## Brief:
Find the string "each" in the listing and report every line that has it.

## Information shown:
--- START ---
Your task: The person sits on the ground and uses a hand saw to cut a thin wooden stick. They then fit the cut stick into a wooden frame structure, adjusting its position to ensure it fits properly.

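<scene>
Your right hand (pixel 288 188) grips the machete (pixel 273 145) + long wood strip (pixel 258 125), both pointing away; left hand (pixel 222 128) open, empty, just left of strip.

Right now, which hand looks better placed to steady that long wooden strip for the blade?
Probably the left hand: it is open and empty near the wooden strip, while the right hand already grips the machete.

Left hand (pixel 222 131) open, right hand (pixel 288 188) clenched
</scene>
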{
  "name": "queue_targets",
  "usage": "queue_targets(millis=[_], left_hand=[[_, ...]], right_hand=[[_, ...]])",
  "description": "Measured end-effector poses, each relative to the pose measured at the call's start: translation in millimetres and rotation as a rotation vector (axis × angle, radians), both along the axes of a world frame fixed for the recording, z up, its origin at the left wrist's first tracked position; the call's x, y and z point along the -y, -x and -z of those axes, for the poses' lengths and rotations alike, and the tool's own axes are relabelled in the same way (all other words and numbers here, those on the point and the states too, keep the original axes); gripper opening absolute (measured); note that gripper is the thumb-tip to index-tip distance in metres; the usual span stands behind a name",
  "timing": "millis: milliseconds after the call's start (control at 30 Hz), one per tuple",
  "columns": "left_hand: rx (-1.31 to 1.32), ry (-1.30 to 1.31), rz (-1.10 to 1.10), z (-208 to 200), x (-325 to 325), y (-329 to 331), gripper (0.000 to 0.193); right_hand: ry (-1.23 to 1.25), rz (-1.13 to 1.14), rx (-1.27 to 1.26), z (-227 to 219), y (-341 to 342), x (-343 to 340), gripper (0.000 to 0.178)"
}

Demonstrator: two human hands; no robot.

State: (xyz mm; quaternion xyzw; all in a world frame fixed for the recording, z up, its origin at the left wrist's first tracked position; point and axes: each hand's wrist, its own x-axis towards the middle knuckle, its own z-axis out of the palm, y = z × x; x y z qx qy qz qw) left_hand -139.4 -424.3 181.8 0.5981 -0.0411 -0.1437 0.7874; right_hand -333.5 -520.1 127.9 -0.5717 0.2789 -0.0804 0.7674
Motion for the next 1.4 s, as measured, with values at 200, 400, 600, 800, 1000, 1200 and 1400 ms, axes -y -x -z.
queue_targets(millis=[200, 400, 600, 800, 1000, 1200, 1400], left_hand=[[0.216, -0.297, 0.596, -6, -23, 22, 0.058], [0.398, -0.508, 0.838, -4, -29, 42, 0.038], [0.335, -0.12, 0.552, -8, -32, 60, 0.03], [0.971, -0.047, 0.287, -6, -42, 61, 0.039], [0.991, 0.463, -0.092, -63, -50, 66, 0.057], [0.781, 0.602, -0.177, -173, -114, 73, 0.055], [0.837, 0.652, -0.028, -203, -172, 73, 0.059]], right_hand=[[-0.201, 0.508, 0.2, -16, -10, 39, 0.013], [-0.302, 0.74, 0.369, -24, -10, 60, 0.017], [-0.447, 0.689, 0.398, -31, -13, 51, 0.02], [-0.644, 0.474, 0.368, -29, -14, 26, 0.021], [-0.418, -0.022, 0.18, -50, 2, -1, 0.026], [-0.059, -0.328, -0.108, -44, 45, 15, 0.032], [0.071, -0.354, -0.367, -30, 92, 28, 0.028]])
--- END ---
## Exercise result:
  "description": "Measured end-effector poses, each relative to the pose measured at the call's start: translation in millimetres and rotation as a rotation vector (axis × angle, radians), both along the axes of a world frame fixed for the recording, z up, its origin at the left wrist's first tracked position; the call's x, y and z point along the -y, -x and -z of those axes, for the poses' lengths and rotations alike, and the tool's own axes are relabelled in the same way (all other words and numbers here, those on the point and the states too, keep the original axes); gripper opening absolute (measured); note that gripper is the thumb-tip to index-tip distance in metres; the usual span stands behind a name",
State: (xyz mm; quaternion xyzw; all in a world frame fixed for the recording, z up, its origin at the left wrist's first tracked position; point and axes: each hand's wrist, its own x-axis towards the middle knuckle, its own z-axis out of the palm, y = z × x; x y z qx qy qz qw) left_hand -139.4 -424.3 181.8 0.5981 -0.0411 -0.1437 0.7874; right_hand -333.5 -520.1 127.9 -0.5717 0.2789 -0.0804 0.7674

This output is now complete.